Billionaire Elon Musk has been tasked with leading incoming President Donald Trump’s new Department of Government Efficiency (Doge).
In a statement on social media, the US president-elect said Musk – along with former Republican presidential candidate Vivek Ramaswamy – would “dismantle government bureaucracy, slash excess regulations, cut wasteful expenditures, and restructure federal agencies”.
It is a role that the tech entrepreneur has arguably prepared for through his business leadership, and one he has spent months arguing for.
But it is also one that is expected to garner him influence over government policy – and the regulatory environment his enterprises exist in.

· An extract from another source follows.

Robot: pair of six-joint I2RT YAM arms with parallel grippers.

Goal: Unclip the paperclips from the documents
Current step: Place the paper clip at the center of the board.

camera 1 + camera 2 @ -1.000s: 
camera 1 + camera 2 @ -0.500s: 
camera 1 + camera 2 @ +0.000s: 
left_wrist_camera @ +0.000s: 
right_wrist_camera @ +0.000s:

Musk told a Trump rally in October that he believed the US government’s budget could be reduced by “at least” $2tn from around $6.5tn. He has also frequently suggested reducing the number of government employees. Ramaswamy, meanwhile, has proposed scrapping several federal departments, including the Department of Education, the Nuclear Regulatory Commission, the Internal Revenue Service, and the FBI.
From Twitter to pared-down X
The way Musk has run his own firms may hint at what Americans can expect when he begins attempting to slash government waste. In October 2022, Musk took over social media platform Twitter – which he rebranded as X – in a $44bn (£38.1bn) deal.
He said he had decided to buy the site so he could remove its policies of moderating content and banning users who had been deemed to have violated its rules on hate speech and disinformation.
Among the users he reinstated was Trump, who had been banned following the Capitol riot in January 2021 after continuing to claim the 2020 election had been rigged against him.
Musk’s takeover saw radical changes to the company.
He reduced X’s workforce from around 8,000 to 1,500. In April 2023, he told the BBC that his reasoning for doing so was that “if the whole ship sinks, then nobody’s got a job”.